The Love Goddess | 12/19/2008 2:00 pm
The Love Goddess's Holiday Hints for Handling Hostile Stepchildren

Editor’s Note: Who
is the wisest of them all? Who is more dedicated to your pleasure than
anyone on earth? Who can help you when you’re going online for the
first time to find love; or when your lover’s children hate you; or
when you want to strangle your husband? Why, the Love Goddess, of
course. She promises nothing less than celestial wisdom, heavenly sex, divine dating. Read on …
So you’re dating a man who divorced his wife. Or whose wife died.
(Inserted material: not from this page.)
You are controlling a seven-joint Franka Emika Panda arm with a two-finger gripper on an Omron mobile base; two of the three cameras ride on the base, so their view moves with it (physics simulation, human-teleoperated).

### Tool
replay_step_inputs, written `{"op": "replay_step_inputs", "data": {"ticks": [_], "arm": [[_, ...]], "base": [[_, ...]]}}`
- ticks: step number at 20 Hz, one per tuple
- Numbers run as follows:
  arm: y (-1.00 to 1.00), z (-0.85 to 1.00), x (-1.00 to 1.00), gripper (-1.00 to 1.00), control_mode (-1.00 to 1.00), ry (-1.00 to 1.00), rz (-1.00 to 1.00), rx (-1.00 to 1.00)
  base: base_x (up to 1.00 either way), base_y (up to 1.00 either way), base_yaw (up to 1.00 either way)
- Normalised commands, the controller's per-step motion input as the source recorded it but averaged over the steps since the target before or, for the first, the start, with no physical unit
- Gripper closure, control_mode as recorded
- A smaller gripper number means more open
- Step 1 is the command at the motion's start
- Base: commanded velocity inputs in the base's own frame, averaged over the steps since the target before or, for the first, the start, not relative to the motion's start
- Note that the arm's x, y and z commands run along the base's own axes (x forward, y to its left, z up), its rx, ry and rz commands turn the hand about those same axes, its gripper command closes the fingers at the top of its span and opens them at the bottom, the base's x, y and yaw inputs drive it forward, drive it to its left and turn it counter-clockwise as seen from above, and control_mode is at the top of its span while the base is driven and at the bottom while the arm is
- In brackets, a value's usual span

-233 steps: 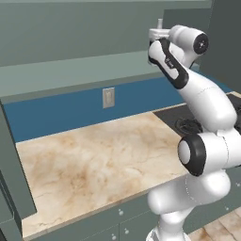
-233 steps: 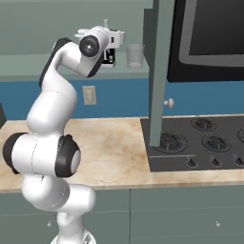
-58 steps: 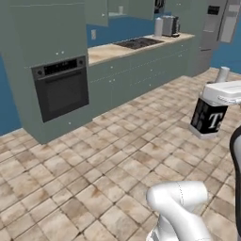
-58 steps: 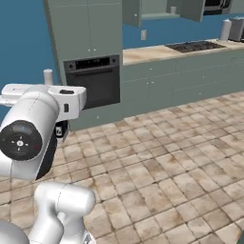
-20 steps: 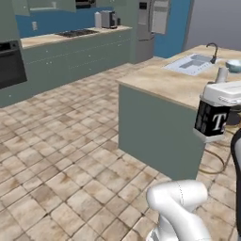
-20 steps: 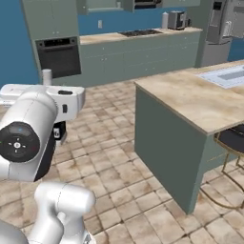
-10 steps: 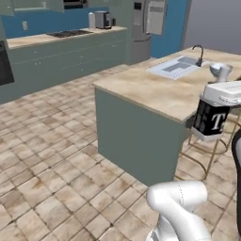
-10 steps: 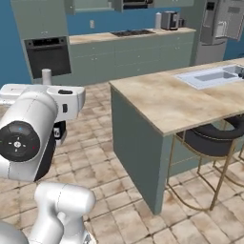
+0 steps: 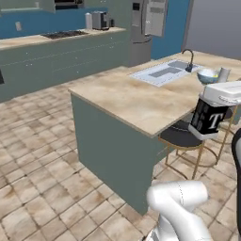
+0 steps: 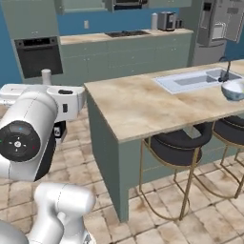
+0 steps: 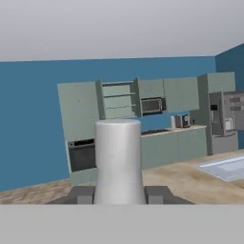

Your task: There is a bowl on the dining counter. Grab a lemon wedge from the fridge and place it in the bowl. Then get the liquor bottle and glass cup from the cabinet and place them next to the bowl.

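My gripper (image 11: pixel 119 195) is shut on the liquor bottle's pale neck (image 11: pixel 118 159), with one dark finger (image 11: pixel 81 194) on each side. In the left base view the black bottle with its white label (image 9: pixel 208 118) hangs under the white hand (image 9: pixel 222 93), to the right of the dining counter (image 9: pixel 136 101). The bluish-white bowl (image 9: pixel 207 75) sits on that counter beyond the sink (image 9: pixel 162 73), also seen as the bowl (image 10: pixel 233 89). The fridge (image 9: pixel 148 23) stands behind. The cabinet (image 11: pixel 116 100) stands open far off. The lemon wedge and glass cup are out of view.
Dark round stools on gold legs (image 10: pixel 178 140) stand under the counter's near overhang. A wall oven (image 10: pixel 38 57) and a long worktop with a hob (image 10: pixel 126 34) line the back wall. Tiled floor (image 9: pixel 37 155) lies open left of the counter.
The whole picture has shifted as the base moved: the dining counter now looks nearer and more central. The bottle stays in my grip, unmoved relative to the hand.
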Motion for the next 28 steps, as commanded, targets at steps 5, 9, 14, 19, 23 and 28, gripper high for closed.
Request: {"op": "replay_step_inputs", "data": {"ticks": [5, 9, 14, 19, 23, 28], "arm": [[0.00, 0.00, 0.00, 1.00, 1.00, 0.00, 0.00, 0.00], [0.00, 0.00, 0.00, 1.00, 1.00, 0.00, 0.00, 0.00], [0.00, 0.00, 0.00, 1.00, 1.00, 0.00, 0.00, 0.00], [0.00, 0.00, 0.00, 1.00, 1.00, 0.00, 0.00, 0.00], [0.00, 0.00, 0.00, 1.00, 1.00, 0.00, 0.00, 0.00], [0.00, 0.00, 0.00, 1.00, 1.00, 0.00, 0.00, 0.00]], "base": [[0.21, -1.00, 0.15], [0.22, -1.00, 0.15], [0.22, -1.00, 0.15], [0.33, -1.00, 0.16], [0.49, -0.98, 0.17], [0.52, -0.98, 0.20]]}}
Or maybe you’re even married to this man who divorced his wife or whose wife died. It’s the third Christmas together now and his grown children, who sided with the divorced wife (or with the now-sainted late wife to whom they still feel he should remain forever faithful) are resentful. Oh, he says they have "worked through" their anger at him, and that you have little to do with it all, but guess what? It’s you they hate and to whom they’re still unfailingly rude.
It’s no use greeting them with a polite reminder that the statute of limitations for anger over their mother being gone is long over. It’s fruitless to say, "Hey, I never MET your mother, kids, so give me a break," because they don’t care that you never met her, nor do they want to give you a break.
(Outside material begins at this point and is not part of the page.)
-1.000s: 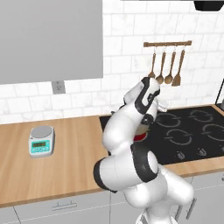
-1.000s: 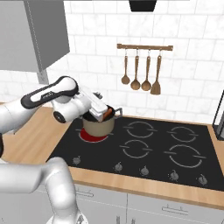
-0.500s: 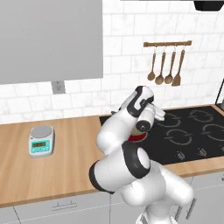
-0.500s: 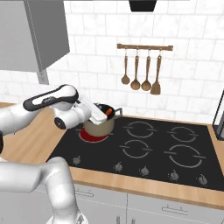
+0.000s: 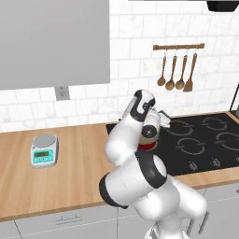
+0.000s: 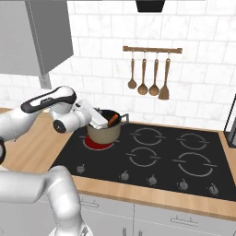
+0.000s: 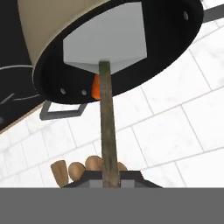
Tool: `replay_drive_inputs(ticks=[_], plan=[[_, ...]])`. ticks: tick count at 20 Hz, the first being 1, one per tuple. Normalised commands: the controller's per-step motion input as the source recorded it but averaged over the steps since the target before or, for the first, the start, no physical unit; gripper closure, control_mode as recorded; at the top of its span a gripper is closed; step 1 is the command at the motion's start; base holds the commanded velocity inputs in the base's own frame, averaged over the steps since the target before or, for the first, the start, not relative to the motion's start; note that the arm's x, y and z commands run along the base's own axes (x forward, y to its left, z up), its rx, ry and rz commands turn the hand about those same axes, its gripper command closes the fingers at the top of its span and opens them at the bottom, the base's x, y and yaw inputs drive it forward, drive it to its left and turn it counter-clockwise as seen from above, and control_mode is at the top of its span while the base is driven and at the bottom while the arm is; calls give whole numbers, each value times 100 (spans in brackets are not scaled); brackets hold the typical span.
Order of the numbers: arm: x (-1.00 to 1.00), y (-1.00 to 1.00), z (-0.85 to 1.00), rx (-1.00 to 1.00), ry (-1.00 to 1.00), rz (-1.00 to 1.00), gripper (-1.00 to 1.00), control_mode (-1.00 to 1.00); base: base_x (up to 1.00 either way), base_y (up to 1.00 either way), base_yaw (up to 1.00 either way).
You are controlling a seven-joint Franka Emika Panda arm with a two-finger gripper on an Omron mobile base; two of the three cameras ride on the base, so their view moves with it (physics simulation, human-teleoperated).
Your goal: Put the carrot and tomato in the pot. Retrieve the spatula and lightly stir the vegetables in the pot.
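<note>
The tool (image 7: pixel 111 177) is clamped on the thin dark handle of the spatula (image 7: pixel 105 41), its fingers pressed close on either side of the handle at the bottom of the hand view. The handle runs straight away from the tool, and the flat grey squarish blade reaches over the rim and into the dark inside of the pot (image 7: pixel 48 26). Just below the blade, beside the handle, a patch of orange shows inside the pot: the carrot (image 7: pixel 95 86). In the right base view the tool (image 6: pixel 102 120) sits at the near left side of the pot (image 6: pixel 103 132), with the carrot (image 6: pixel 113 120) showing as a small orange stick at the pot's open top, leaning against its rim. The tan pot stands on the back left burner (image 6: pixel 97 142) of the black hob (image 6: pixel 193 179), and that burner glows red beneath it. One small grey side handle (image 7: pixel 61 110) of the pot shows in the hand view. A row of wooden spoons (image 6: pixel 148 73) hangs from a rail on the white tiled wall behind the hob. In the left base view the arm bends over the pot, and a small kitchen scale (image 5: pixel 44 150) stands on the wooden worktop (image 5: pixel 70 182), well apart to the left.
</note>
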Motion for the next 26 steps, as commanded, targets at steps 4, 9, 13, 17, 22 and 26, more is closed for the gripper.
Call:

"So Love Goddess," you say, "I know it’s the holidays, and I love the notion of family fun, but do I have to look over the turkey and greet their nasty faces with good cheer?"
No, my well-meaning, generous-hearted earthly darlings, you don’t.
You do have to be a grown-up. You do have to be civil, polite and respectful. But if your stomach churns in protest at their pointed disinterest, and you find yourself with the unholy urge to upend the Christmas tree, here’s what to do instead.
1. Resolve early – like, now – not to fall into the role of the overly compliant "mom" even if your boyfriend/husband implicitly wants you to. Don’t bring darling, cozy, personal gifts but rather, generic ones fit for people you like but don’t love. A wine cooler. A panini maker. (Although one young teenager said to a friend of mine, "We HAVE a panini maker, thanks." My friend said, "OK, great! I’ll keep it!" Let your boyfriend handle personal gifts if he wants to give them; and let him sign the card without your name – even though you’ll get a pang because of your desire for the family thing. But you’re not his family, so try it.
2. If possible, get yourself there separately – so you can leave separately. You promised to call your dear friend in China and must do so soon after dinner! You vowed to have Christmas Grog with your ailing neighbor! Anything to give you a way out if you need one.
3. Do not tell your lover any of the above unless you KNOW he understands. He wants to believe such machinations are not necessary and will accuse you of overreacting – leaving you in the same outsider position that makes you want to leave in the first place. Tell him sweetly that you want him to be with his kids and nephews and grandkids … just be gracious and get yourself free.